Collection Thirty Eight | John Waller & Marika Varady
Collection Thirty Eight | John Waller & Marika Varady
Appearing In This Exhibition
John Waller
My work is derived from the Australian landscape for which I feel a deep connection, and encapsulates a dualistic exploration of the landscape remembered, and the physical process of painting as an ongoing dialogue between surface and memory.
Each of my paintings begins with a drawn figure, over which geometric shapes are then overlaid. Pigments are applied; scraped, daubed, pushed, and stretched, the process a continual act of layering and editing, contributing to a layered aesthetic of space and time.
As a boy growing up in Mildura, I was free to roam under the vast hot sky far away from the irrigated symmetry of the orange groves and out to the windswept sand dunes, where ancient artefacts and the skeletal remains of extinct fauna would sometimes become visible under the constantly shifting landscape. These memories remain with me today and continue to inform my work.
As an adult I was fortunate to have the opportunity to work with the indigenous artists of Lajamanu in central Australia.

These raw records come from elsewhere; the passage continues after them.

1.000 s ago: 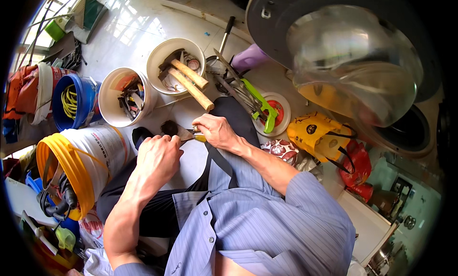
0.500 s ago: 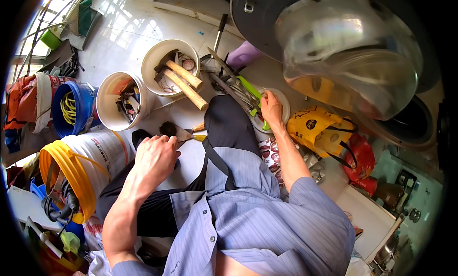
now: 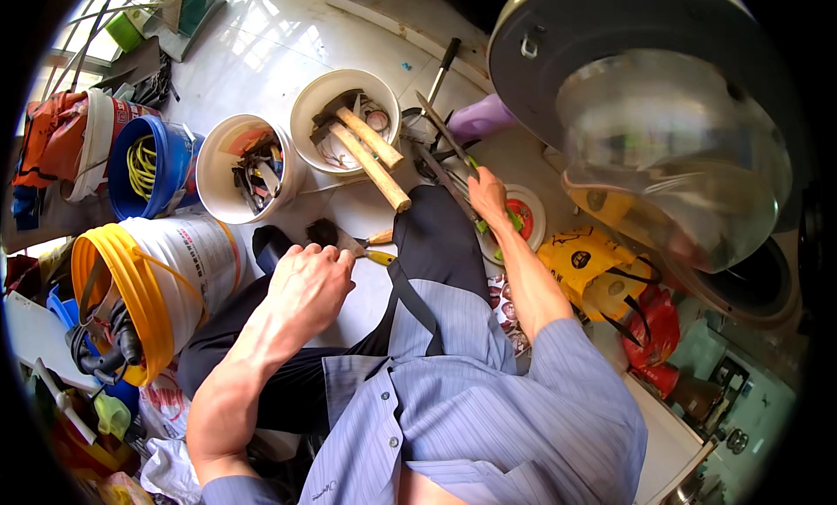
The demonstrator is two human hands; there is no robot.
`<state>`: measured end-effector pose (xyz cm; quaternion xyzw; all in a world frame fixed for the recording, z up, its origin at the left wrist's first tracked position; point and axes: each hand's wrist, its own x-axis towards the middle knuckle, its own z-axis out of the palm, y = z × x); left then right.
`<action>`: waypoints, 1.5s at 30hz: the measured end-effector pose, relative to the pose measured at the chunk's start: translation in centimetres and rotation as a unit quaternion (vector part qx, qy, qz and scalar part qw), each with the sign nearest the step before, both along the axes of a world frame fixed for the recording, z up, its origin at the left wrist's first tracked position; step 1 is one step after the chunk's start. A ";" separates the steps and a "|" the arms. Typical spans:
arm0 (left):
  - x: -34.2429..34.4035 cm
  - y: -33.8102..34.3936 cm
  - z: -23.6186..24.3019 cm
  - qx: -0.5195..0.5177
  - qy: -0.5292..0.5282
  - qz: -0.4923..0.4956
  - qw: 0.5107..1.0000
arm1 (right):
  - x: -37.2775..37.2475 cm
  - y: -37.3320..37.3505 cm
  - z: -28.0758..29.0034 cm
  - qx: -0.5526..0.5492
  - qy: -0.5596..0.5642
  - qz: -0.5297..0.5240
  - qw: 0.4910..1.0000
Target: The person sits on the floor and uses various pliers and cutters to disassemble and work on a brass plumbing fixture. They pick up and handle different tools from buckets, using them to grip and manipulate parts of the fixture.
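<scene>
Ahead and to the right, my right hand [image 3: 486, 194] is closed around the green-handled shears [image 3: 443, 128], whose long dark blades point away and to the left. Its fingers cover most of the green grip. Just right of that hand lies a white round lid or dish [image 3: 534, 210] with something red and green in it. My left hand [image 3: 311, 283] rests over my bent left knee, fingers curled in, with no object showing in it. Beyond its knuckles are a round dark brush [image 3: 322, 233] and a scraper with a yellow handle [image 3: 378, 256] on the floor.
Two wooden-handled hammers [image 3: 373, 167] lean in a white bucket [image 3: 301, 112]. Another white bucket [image 3: 207, 169] contains tools; a blue bucket [image 3: 122, 178] holds yellow cord. A yellow-rimmed bucket [image 3: 87, 269] lies left. Right are a yellow bag [image 3: 567, 265] and a large clear-domed appliance [image 3: 610, 112].
My view has swung left, so most things sit further right. My right hand has shifted away from me along the shears, uncovering the red thing in the dish. My left hand stays on the knee.
</scene>
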<state>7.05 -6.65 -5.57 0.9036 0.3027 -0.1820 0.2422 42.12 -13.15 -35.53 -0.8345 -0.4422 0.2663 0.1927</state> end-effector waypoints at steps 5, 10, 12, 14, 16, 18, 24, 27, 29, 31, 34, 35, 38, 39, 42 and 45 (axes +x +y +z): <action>-0.1 0.3 -0.7 0.007 -0.086 0.046 0.995 | -3.6 -1.1 10.6 0.019 0.152 -0.005 0.988; 2.1 2.5 -2.2 -0.259 -0.287 0.386 0.837 | -12.8 -2.0 17.9 0.153 0.298 0.080 0.939; 2.7 2.9 -2.7 -0.339 -0.374 0.512 0.695 | -16.5 -1.4 19.6 0.182 0.336 0.131 0.915; 2.8 3.3 -2.7 -0.419 -0.433 0.578 0.550 | -19.0 -0.7 19.8 0.222 0.368 0.179 0.885; 1.3 3.9 -3.5 -0.413 -0.474 0.590 0.506 | -19.5 -0.2 21.7 0.253 0.403 0.211 0.854; 0.8 4.6 -3.1 -0.382 -0.475 0.624 0.489 | -17.4 0.3 19.7 0.289 0.367 0.218 0.857; -1.9 5.8 -1.8 -0.354 -0.531 0.617 0.461 | -4.5 -2.2 5.7 0.077 -0.093 0.095 0.988; -1.9 5.5 -1.1 -0.361 -0.526 0.615 0.464 | 0.5 -4.5 1.4 -0.025 -0.047 0.160 0.986; -1.7 5.3 -1.0 -0.362 -0.507 0.623 0.472 | 0.5 -3.7 0.3 -0.036 -0.010 0.163 0.986; -1.4 5.2 -0.8 -0.372 -0.499 0.625 0.472 | 0.2 -2.9 -0.4 -0.042 0.023 0.167 0.985; -1.0 5.5 -0.7 -0.387 -0.487 0.627 0.469 | -1.1 -1.6 -1.1 -0.062 0.097 0.095 0.989; -0.9 5.6 -0.6 -0.395 -0.483 0.628 0.465 | -1.2 -1.2 -1.1 -0.070 0.104 0.088 0.988; -0.4 5.9 -0.3 -0.386 -0.487 0.625 0.472 | -0.8 -1.0 -1.2 -0.087 0.113 0.072 0.987; -0.4 6.0 -0.2 -0.384 -0.489 0.621 0.477 | -0.9 -1.0 -1.5 -0.074 0.102 0.073 0.989; -0.6 6.0 -0.1 -0.382 -0.490 0.619 0.481 | -0.8 -1.3 -1.8 -0.045 0.095 0.073 0.992; -1.0 6.1 0.0 -0.389 -0.493 0.613 0.480 | -1.1 -1.0 -1.2 -0.027 0.091 0.074 0.993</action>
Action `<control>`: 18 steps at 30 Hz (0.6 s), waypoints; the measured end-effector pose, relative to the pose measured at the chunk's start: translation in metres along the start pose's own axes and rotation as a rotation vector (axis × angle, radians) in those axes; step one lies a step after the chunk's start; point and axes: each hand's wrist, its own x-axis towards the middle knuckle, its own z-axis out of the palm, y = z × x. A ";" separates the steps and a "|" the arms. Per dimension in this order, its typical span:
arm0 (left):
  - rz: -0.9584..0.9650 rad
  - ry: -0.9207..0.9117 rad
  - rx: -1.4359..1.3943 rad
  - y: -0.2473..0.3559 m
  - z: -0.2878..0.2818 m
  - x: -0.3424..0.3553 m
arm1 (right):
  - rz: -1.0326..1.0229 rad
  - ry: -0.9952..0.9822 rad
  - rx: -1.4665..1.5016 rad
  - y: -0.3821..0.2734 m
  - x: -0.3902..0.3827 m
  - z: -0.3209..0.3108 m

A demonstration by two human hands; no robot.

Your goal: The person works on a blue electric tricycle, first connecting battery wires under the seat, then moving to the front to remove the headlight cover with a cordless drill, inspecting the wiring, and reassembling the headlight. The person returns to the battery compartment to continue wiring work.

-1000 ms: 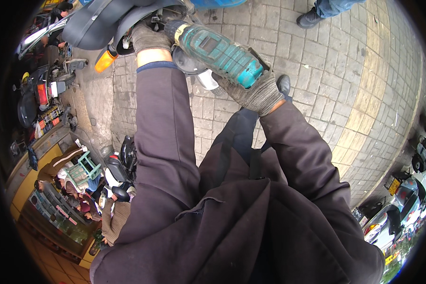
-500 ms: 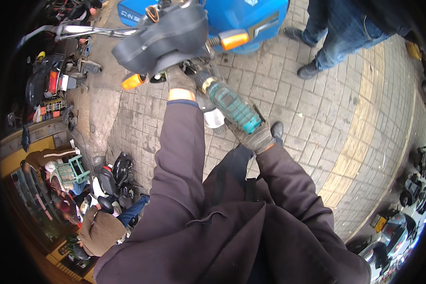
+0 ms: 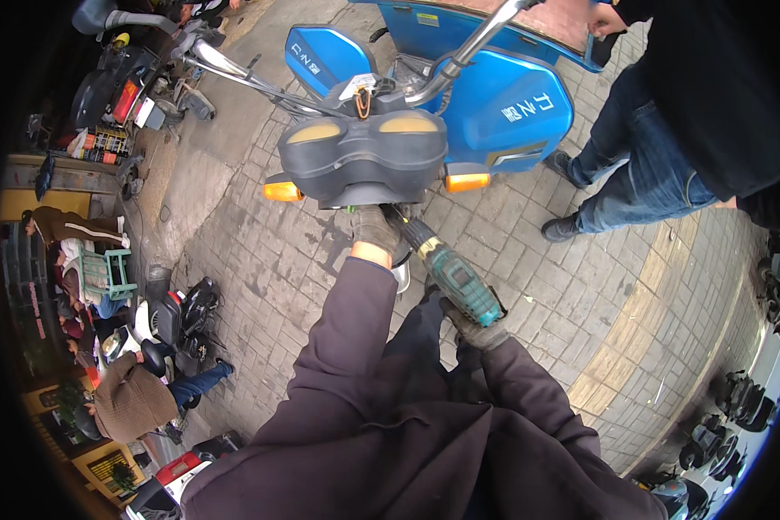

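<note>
1. Fingers of the right hand (image 3: 471,328) grasp the drill (image 3: 462,282), as before; two yellowish ovals (image 3: 315,132) now show on the front housing (image 3: 364,165), unseen earlier.
2. From these fingers the drill extends toward the left hand (image 3: 374,229), its front end just beside it. Left fingers are hidden below the housing; I cannot tell their grasp.
3. Drill body is teal, ribbed; the housing black, rounded; gloves (image 3: 378,234) greyish, knitted.

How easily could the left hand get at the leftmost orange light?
Yes, probably easily: the orange light sits near the left hand, and nothing visible blocks the way below the black housing.
</note>
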 end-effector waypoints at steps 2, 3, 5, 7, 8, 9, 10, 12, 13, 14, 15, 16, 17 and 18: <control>-0.061 0.014 -0.042 -0.002 -0.008 0.012 | 0.056 0.013 -0.147 -0.007 0.006 -0.006; -0.065 0.040 -0.047 -0.004 -0.015 0.015 | 0.051 -0.006 -0.422 -0.012 0.007 -0.010; -0.079 0.107 -0.001 -0.004 -0.024 0.022 | -0.001 0.003 -0.686 -0.020 0.010 -0.012; -0.118 0.043 -0.107 -0.005 -0.032 0.023 | -0.100 0.087 -0.667 -0.029 0.012 -0.011; -0.148 0.044 -0.162 -0.005 -0.036 0.022 | 0.034 0.056 -0.629 -0.034 0.011 -0.010; -0.152 0.034 -0.125 -0.005 -0.039 0.020 | 0.152 0.062 -0.534 -0.037 0.011 -0.008; -0.160 0.031 -0.090 -0.006 -0.042 0.018 | 0.266 0.072 -0.440 -0.042 0.008 -0.008; 0.038 -0.173 0.414 -0.007 -0.048 0.016 | -0.059 0.084 -0.617 -0.048 0.007 -0.005; 0.324 -0.272 0.845 -0.008 -0.052 0.016 | -0.038 0.093 -0.605 -0.051 0.007 -0.002; 0.091 -0.213 0.455 -0.008 -0.056 0.017 | -0.022 0.102 -0.593 -0.053 0.007 -0.001; -0.016 -0.203 0.279 -0.009 -0.060 0.018 | -0.007 0.119 -0.568 -0.054 0.008 0.000; -0.049 -0.208 0.261 -0.010 -0.064 0.021 | 0.017 0.121 -0.450 -0.055 0.008 0.002; 0.033 -0.269 0.460 -0.011 -0.069 0.022 | 0.060 0.123 -0.381 -0.056 0.008 0.003; 0.065 -0.324 0.587 -0.012 -0.074 0.026 | 0.087 0.115 -0.321 -0.056 0.009 0.004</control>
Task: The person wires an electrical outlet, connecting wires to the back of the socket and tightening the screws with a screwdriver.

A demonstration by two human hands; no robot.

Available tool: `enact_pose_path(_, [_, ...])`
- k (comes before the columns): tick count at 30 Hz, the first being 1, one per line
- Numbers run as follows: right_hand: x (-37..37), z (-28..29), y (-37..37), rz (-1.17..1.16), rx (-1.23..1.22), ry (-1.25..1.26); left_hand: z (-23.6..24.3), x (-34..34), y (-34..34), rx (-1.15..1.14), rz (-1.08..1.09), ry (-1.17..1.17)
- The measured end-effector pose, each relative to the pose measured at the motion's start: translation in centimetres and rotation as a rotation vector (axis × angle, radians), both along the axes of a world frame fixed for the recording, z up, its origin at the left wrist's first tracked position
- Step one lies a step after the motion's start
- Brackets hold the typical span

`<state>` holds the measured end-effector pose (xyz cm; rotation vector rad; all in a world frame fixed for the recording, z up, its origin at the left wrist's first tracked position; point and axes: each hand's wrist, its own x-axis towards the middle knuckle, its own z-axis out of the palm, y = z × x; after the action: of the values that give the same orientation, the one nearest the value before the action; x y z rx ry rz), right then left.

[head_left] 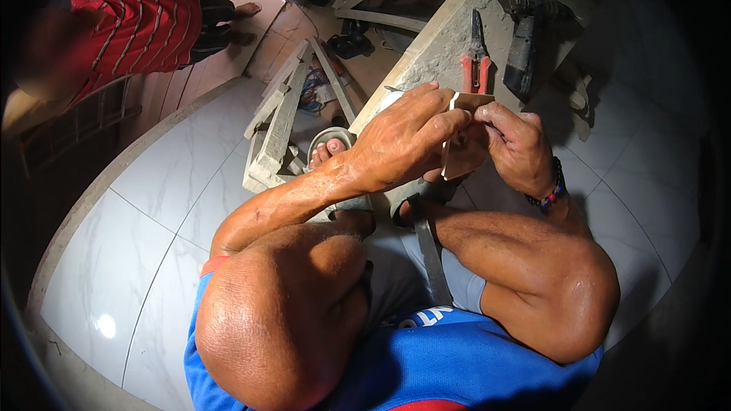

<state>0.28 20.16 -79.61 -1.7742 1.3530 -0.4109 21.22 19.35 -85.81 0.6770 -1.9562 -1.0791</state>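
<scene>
Left hand and right hand are holding a thin, flat piece just right of the upper middle, likely to keep it from wobbling. Red-handled cutters are lying just above, on a dusty board, maybe for easy reach.

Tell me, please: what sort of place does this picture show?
Probably a building or renovation site, used as a makeshift workshop: a power tool lies on a dusty work surface, and a rough wooden frame stands nearby.
</scene>
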Motion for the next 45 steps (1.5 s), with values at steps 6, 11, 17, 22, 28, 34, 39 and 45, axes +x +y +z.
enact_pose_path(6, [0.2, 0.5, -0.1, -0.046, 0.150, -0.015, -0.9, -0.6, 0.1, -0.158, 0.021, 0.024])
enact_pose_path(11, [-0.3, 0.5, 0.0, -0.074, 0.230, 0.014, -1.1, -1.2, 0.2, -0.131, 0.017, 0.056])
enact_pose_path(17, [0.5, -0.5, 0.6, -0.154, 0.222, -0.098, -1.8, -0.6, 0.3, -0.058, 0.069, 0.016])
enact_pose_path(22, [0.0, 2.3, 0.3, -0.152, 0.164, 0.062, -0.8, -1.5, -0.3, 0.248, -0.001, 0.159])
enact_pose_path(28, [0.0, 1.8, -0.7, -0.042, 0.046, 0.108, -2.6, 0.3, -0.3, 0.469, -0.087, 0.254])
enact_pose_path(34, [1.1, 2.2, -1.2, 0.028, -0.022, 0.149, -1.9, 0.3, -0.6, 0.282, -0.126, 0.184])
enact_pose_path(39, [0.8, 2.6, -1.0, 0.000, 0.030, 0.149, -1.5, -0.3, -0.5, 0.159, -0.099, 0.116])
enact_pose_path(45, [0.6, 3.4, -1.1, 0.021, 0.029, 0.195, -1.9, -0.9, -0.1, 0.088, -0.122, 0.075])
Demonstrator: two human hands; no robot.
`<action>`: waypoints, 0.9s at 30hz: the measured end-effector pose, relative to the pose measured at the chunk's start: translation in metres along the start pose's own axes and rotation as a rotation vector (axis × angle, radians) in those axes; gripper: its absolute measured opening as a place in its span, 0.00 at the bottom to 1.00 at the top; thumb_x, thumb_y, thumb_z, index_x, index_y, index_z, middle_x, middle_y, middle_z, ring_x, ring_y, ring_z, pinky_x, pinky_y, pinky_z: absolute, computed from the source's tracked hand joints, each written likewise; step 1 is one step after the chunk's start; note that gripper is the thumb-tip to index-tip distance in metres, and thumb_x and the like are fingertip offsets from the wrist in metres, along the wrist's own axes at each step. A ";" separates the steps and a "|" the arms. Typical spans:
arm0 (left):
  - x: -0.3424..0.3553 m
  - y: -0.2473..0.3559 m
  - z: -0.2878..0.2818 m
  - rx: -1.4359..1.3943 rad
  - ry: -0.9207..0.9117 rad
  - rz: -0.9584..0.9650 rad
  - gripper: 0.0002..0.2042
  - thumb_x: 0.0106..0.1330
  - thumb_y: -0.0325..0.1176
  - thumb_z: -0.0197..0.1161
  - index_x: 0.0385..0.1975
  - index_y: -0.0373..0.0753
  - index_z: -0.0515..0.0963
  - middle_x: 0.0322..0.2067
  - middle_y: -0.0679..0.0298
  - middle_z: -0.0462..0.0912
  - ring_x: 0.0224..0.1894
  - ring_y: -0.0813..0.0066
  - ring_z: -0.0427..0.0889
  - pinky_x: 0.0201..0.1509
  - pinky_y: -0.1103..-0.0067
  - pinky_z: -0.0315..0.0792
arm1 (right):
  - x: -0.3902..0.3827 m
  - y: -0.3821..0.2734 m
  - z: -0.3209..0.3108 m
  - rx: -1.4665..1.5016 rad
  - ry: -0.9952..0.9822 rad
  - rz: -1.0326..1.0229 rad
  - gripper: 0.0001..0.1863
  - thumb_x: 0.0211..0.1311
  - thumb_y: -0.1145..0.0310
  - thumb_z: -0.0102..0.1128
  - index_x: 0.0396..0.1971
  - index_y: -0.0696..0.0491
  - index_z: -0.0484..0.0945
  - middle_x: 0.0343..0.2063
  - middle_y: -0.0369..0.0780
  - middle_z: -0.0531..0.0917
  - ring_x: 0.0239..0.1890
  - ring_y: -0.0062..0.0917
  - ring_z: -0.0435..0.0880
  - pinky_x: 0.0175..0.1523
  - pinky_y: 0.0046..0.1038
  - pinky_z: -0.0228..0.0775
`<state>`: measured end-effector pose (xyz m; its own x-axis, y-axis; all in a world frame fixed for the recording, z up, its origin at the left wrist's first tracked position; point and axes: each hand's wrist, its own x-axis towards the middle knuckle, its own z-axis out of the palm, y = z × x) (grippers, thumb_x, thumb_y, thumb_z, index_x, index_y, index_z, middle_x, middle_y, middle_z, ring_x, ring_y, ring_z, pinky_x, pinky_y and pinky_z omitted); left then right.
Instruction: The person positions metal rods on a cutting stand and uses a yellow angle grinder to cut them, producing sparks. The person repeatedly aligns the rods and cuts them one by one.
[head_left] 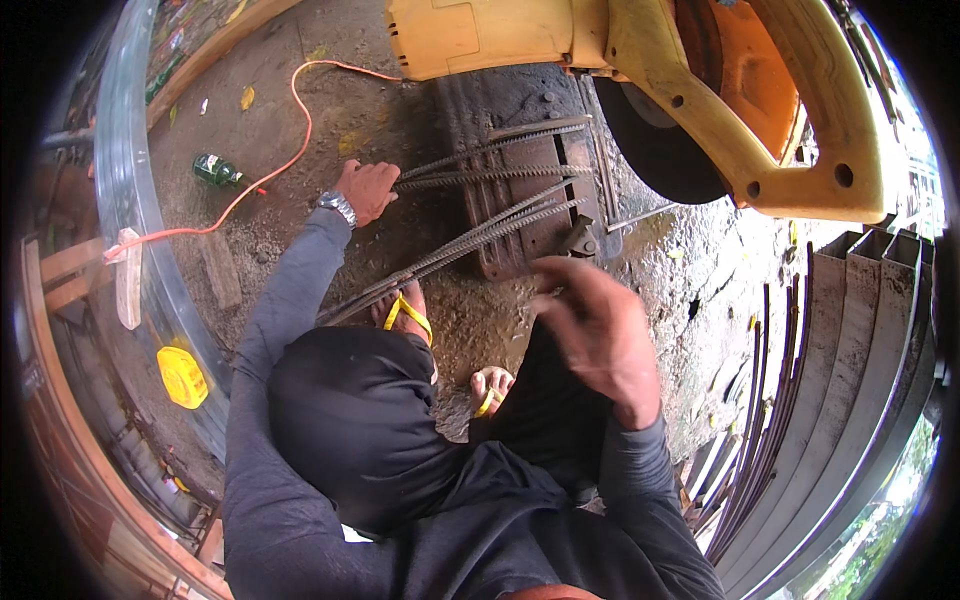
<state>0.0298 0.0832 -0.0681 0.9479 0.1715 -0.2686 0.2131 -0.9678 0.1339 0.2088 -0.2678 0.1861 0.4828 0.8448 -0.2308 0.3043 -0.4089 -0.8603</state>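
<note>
My left hand (368, 190), with a metal watch at the wrist, is closed round the near ends of some ribbed steel rebars (480, 176). Their far ends lie across the dark metal base (515, 215) of a yellow chop saw (490, 35). A second bundle of rebars (450, 250) slants from the base down past my left foot. Blurred by motion, my right hand (605, 335) hovers nearer to me than the small metal clamp (578, 240) on the base. Its fingers are curved and apart, with nothing seen in them. Above right sits the saw's dark cutting disc (655, 140).
An orange cord (298, 100) runs over the rough ground beside a green bottle (215, 170). A yellow tape measure (181, 377) sits by a long shiny metal channel (130, 190) at left. Stacked grey steel sections (835, 370) stand at right. My sandalled feet (490, 388) are close to the base.
</note>
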 end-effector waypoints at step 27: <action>0.050 0.047 -0.002 -0.240 0.044 -0.068 0.22 0.75 0.50 0.57 0.60 0.43 0.70 0.44 0.56 0.85 0.43 0.49 0.85 0.46 0.56 0.78 | 0.033 0.033 0.036 -0.171 -0.363 -0.016 0.22 0.67 0.56 0.65 0.53 0.56 0.78 0.32 0.50 0.86 0.41 0.49 0.86 0.46 0.43 0.77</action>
<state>0.0876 0.0465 -0.0736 0.9377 0.2475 -0.2440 0.3219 -0.8831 0.3413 0.2047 -0.2412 0.1334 0.1646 0.9058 -0.3903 0.4564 -0.4207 -0.7840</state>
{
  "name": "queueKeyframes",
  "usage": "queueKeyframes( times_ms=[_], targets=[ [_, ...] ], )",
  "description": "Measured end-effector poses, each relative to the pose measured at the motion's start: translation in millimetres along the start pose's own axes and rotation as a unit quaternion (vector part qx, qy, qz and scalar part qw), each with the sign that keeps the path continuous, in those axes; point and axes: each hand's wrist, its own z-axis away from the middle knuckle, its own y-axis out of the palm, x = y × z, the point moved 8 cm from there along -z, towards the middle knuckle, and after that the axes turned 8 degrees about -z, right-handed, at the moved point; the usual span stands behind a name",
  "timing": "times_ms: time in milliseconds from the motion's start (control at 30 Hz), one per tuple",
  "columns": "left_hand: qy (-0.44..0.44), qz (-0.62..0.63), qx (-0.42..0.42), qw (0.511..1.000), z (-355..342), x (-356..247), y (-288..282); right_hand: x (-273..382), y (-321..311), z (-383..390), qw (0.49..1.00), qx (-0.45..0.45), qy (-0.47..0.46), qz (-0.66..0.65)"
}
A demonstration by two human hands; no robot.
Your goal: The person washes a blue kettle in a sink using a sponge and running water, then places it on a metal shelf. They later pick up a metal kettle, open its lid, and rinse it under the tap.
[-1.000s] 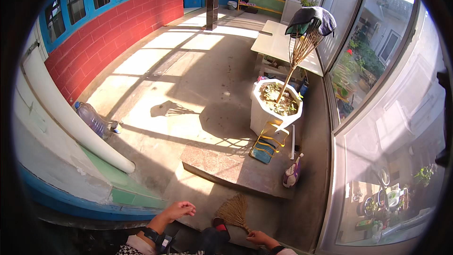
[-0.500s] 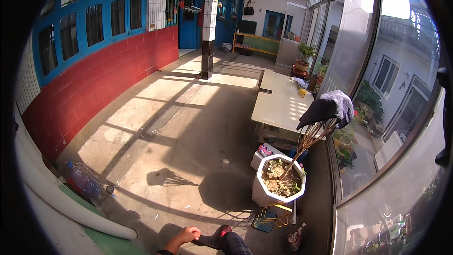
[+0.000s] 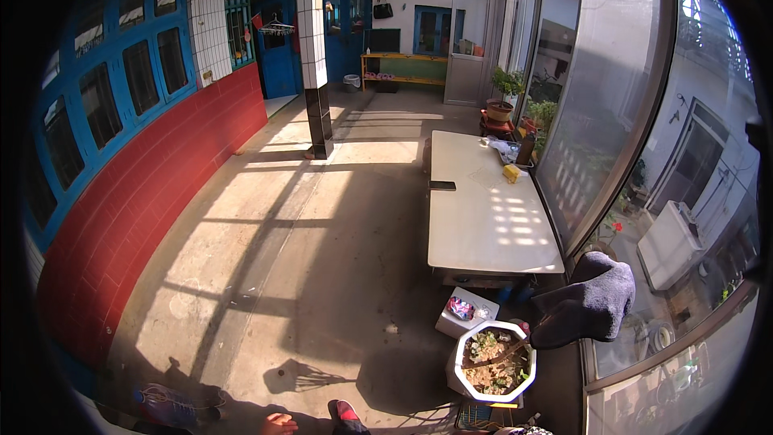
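Note:
My left hand (image 3: 279, 424) hangs low at the bottom edge, left of my leg. Its fingers look loosely curled in, with nothing visible in them; the rest of the hand is cut off. My right hand is out of the picture. Beside the left hand, a red shoe (image 3: 347, 412) steps on the concrete floor (image 3: 322, 274). An eight-sided white planter (image 3: 459, 366) with dry soil and a bare stem stands to the right. A dark grey cloth (image 3: 592, 298) is draped over the stem's top.
Ahead on the right is a long pale table (image 3: 483, 225) with a dark phone-like object (image 3: 442, 186) and a yellow item (image 3: 511, 173). A tiled pillar (image 3: 318, 113) rises mid-room. A white box (image 3: 459, 321) sits behind the planter. A large plastic bottle (image 3: 173, 403) lies in shadow lower left.
My view has moved forward and turned right, so table and planter appear nearer. My left hand has dropped toward the bottom edge; only its fingers show now. The shoe has come further into view.

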Motion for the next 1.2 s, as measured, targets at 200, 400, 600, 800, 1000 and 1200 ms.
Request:
queueKeyframes(
  times_ms=[200,400,600,800,1000,1200],
  targets=[
    [-0.003,0.098,0.006,0.995,-91.7,-120.3,-72.0,53.9,-5.4,-59.1,0.972,0.072,-0.08,0.209],
    [0.055,0.05,0.024,0.997,-213.4,-304.1,-96.9,144.7,-106.7,-99.6,0.994,-0.073,0.059,-0.052],
    [0.067,0.041,0.091,0.993,-335.6,-424.6,-27.3,156.3,-166.4,-136.1,0.961,-0.075,0.07,-0.255],
    [-0.009,-0.004,0.079,0.997,-422.0,-515.6,-6.6,187.6,-247.1,-182.7,0.977,0.004,0.033,-0.21],
    [0.018,-0.021,0.054,0.998,-505.0,-603.5,-3.0,186.7,-330.0,-253.3,0.996,-0.063,-0.026,-0.049],
    [-0.031,-0.03,0.128,0.991,-612.0,-687.3,57.4,240.4,-413.7,-250.7,0.991,-0.132,-0.02,-0.009]
  ],
)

The experience of flying over the boundless outback terrain in a single engine plane brought another perspective to my experience of the Australian landscape.
Today, working from my Fitzroy studio, I have a wealth of inspiration to draw upon and continue to explore the potent relationship between landscape, memory, surface and colour, how I respond to that, and that others might relate to.
Collections Featuring John Waller
Marika Varady
The work of Marika Varady is anti-literal. Her forms could be plumes of flame or moving cloud formations. Her work presents nature at its most elemental and colour at its most elegiac. If the works carry the gravitas of an old master it’s perhaps because of their methods. Reviving the centuries’ old tradition of using raw pigments and various oil based binders the artist makes make her own paints. This allows total control of her medium and this gives her work a glowing, almost mystical element. Smoke and flame are a consuming symbol for Marika Varady, whose plumes of cloud and vapour generate an intense and atmospheric immersion into the canvas. Blending rare pigments into oil to make her own paints forges the alchemy of Marika Varady’s lyrical vision. Hers is an environment of atmospherics that speaks of both fire and water illuminated by light. Marika Varady studied painting in Sydney at the National Art School and later spent two years at the Düsseldorf Art Academy in Germany studying post graduate painting. A professional painter for over 30 years, Varady has participated in over 60 exhibitions both in Australia and overseas, including eleven solo exhibitions. Marika has been a finalist in many competitions including the London International, Brisbane Art Prize, Norvill Art Prize, ANL Maritime Art Prize, Mosman Art Prize, World Year of Physics Prize, Travelling Art Scholarship, Waverley Art Prize and was the winner of the Bondi Youth Art Award. Her works are in various private collections in Australia, Europe, United Kingdom, United Arab Emirates, Hong Kong, New Zealand and USA.